Mountain Tunnel is an approximately 19-mile-long water tunnel that has been serving the Bay Area since 1925 as part of the Hetch Hetchy Regional Water System. It transmits drinking water originating from Hetch Hetchy Reservoir through Kirkwood Powerhouse, where it generates hydropower, to Priest Reservoir downstream. Water flows entirely by gravity through this tunnel, which is unlined upstream for over 7 miles and has an unreinforced concrete lining for 11 miles in its downstream section.
Constructed between 1917 and 1925, this tunnel has been in service for more than 90 years. Inspections of the tunnel showed deterioration of the tunnel lining and other deficiencies of the Mountain Tunnel. These deficiencies result in reduced flow rate, increased groundwater intrusion, and increased turbidity. The deficiencies also diminish the ability to provide drinking water reliably to customers, and increase the difficulty of performing maintenance in the tunnel during normal operation.

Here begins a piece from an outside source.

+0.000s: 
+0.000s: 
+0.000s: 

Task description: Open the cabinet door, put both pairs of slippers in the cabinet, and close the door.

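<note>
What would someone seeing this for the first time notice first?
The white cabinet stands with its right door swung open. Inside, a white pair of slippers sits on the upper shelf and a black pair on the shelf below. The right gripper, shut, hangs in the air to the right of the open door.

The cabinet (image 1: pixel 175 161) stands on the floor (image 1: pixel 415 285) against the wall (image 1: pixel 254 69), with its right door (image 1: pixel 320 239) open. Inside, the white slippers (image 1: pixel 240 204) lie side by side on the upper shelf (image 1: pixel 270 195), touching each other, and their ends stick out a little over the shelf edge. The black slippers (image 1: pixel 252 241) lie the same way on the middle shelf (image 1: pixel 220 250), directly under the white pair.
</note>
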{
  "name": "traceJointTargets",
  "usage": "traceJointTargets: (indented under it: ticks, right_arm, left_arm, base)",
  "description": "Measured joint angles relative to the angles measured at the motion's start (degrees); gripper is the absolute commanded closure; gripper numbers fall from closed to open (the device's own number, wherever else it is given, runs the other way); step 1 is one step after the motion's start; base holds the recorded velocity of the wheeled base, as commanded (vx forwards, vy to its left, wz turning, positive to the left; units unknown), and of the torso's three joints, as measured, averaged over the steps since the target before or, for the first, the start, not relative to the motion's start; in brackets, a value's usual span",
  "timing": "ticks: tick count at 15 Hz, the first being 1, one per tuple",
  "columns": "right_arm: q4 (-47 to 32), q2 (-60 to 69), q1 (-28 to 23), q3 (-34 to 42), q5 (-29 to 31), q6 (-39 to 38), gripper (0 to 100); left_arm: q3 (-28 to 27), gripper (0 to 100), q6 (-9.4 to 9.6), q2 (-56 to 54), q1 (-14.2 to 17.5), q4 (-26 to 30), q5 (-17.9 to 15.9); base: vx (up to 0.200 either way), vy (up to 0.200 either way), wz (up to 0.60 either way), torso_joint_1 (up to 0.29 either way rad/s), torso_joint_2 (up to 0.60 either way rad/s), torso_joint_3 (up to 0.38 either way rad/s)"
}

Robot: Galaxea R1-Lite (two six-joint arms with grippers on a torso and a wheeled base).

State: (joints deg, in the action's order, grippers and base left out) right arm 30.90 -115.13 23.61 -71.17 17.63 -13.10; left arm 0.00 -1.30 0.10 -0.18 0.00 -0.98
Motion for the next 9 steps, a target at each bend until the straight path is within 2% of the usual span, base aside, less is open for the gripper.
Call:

To address the deficiencies, the repairs and improvements include:
Construct a new 1075-foot Adit Tunnel at Priest Reservoir to improve maintenance access;
Construct a new Flow Control Facility with large flow control valves at the downstream end of the tunnel near Priest Reservoir to better control pressure in the tunnel, help protect the tunnel lining, and improve operational flexibility;
Lay concrete along the floor of approximately 5,000 feet of the unlined portions of the tunnel to improve maintenance access and improve hydraulic flow;
Construct a 750-foot bypass tunnel (siphon extension) at South Fork Siphon to reduce river water infiltration and associated adverse water quality effects;
Construct a larger entry portal access at Early Intake to facilitate maintenance inside the tunnel;
Make surface improvements at one of the shaft locations to reduce rainwater infiltration into the tunnel;
Remove debris that has settled on the floor of the tunnel to improve hydraulic flow;
Install slope protection, roadway stabilization and drainage improvements to provide safer access to tunnel entry points; and
Perform environmental mitigations and site restoration in compliance with permit requirements.
It is important to note that much of this work would take place underground, within the tunnel itself. This crucial water tunnel must be drained of water and taken out of service in order to work in it. Therefore, this project would take place over seven years, including five winter shutdowns (when water demand is lowest).